• What the exercise asks:
Give again, word for word, each line below starting at the one that contains "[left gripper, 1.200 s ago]" and ending at the one that contains "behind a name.".

• Dataset records:
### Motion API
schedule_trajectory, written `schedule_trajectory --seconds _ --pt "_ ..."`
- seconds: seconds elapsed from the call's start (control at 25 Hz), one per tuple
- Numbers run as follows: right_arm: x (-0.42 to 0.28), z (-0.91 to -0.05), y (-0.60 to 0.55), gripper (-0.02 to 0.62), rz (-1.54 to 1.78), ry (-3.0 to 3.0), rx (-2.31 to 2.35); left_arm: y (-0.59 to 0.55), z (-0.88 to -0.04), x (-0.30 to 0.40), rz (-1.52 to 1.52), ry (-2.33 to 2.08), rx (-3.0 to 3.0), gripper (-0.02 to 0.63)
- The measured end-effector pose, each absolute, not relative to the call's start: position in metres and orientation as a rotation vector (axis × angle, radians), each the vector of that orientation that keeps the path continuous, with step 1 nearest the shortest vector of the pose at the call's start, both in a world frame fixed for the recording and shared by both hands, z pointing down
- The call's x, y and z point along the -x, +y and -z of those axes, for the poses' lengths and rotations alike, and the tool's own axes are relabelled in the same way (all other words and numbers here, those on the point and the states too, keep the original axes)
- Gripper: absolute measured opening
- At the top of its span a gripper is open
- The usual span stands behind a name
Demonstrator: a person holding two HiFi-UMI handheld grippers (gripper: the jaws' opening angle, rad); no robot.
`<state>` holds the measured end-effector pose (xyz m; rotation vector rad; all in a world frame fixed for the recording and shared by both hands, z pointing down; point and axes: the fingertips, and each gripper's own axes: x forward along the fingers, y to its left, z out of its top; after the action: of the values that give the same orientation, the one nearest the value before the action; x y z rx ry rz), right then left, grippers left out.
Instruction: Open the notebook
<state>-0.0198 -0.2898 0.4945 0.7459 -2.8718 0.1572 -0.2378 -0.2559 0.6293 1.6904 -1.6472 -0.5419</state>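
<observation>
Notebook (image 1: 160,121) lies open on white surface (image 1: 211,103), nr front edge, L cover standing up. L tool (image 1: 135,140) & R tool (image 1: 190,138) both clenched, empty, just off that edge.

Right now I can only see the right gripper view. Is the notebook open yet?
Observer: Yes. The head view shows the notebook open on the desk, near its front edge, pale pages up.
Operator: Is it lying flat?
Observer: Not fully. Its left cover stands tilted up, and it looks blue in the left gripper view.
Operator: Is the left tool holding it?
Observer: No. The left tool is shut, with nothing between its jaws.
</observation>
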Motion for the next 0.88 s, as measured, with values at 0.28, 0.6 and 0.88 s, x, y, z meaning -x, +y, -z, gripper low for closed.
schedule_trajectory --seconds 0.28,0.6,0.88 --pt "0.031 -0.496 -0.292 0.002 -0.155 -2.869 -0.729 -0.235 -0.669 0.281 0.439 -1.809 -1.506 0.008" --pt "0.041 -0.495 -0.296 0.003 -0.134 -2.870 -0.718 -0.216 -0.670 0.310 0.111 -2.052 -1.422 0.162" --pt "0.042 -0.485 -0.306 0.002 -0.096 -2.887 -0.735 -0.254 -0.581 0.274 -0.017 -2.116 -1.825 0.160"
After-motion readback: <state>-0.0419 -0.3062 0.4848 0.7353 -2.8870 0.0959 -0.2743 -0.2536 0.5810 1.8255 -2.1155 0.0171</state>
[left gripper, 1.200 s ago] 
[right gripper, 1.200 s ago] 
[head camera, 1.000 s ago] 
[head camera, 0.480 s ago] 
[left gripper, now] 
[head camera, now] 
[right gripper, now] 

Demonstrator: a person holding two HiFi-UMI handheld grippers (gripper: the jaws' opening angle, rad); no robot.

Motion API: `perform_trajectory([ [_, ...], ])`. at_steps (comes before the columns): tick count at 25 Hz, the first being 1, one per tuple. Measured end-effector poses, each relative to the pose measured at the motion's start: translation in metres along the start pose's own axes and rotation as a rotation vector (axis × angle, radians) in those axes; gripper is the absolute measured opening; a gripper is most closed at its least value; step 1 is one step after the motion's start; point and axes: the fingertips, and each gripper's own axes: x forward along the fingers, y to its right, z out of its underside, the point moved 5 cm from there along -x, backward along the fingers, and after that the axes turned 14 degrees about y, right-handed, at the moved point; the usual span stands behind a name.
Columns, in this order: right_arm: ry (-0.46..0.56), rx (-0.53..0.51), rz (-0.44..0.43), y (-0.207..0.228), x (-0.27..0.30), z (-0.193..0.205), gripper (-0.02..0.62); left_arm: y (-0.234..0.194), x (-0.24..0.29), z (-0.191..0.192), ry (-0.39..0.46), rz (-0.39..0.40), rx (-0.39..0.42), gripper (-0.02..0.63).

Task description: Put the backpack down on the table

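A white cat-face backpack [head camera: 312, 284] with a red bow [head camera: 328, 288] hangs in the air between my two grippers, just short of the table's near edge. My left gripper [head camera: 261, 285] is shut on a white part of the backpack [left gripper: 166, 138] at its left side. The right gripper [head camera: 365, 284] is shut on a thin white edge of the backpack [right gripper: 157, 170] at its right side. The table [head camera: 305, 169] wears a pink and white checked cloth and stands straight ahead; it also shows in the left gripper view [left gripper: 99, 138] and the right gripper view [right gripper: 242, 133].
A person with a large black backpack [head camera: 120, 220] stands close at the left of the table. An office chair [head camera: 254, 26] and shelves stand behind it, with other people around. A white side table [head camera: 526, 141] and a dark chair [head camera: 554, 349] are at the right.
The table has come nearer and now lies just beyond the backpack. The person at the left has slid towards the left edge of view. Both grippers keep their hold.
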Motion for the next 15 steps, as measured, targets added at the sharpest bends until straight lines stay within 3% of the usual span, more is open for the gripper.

• Result of this exercise:
[left gripper, 1.200 s ago] 
[right gripper, 1.200 s ago] 
[head camera, 1.000 s ago] 
[head camera, 0.480 s ago] 
[left gripper, now] 
[head camera, now] 
[right gripper, now] 

Demonstrator: a person holding two HiFi-UMI handheld grippers (gripper: the jaws' opening angle, rad); no robot.

Motion API: `perform_trajectory([ [_, ...], ])`. at_steps (comes before the columns): tick count at 25 Hz, the first being 1, one per tuple. Measured end-effector poses, each relative to the pose measured at the motion's start: translation in metres along the start pose's own axes and rotation as a rotation vector (axis × angle, radians) in those axes; gripper is the absolute measured opening; a gripper is most closed at its least value; step 1 is one step after the motion's start; point and axes: the fingertips, and each gripper's own axes: x forward along the fingers, y to its right, z out of its underside, the point moved 5 cm from there along -x, backward along the fingers, and after that the axes turned 14 degrees about y, right-handed, at the moved point; the usual span stands behind a name.

Nothing more remains to be added to this answer.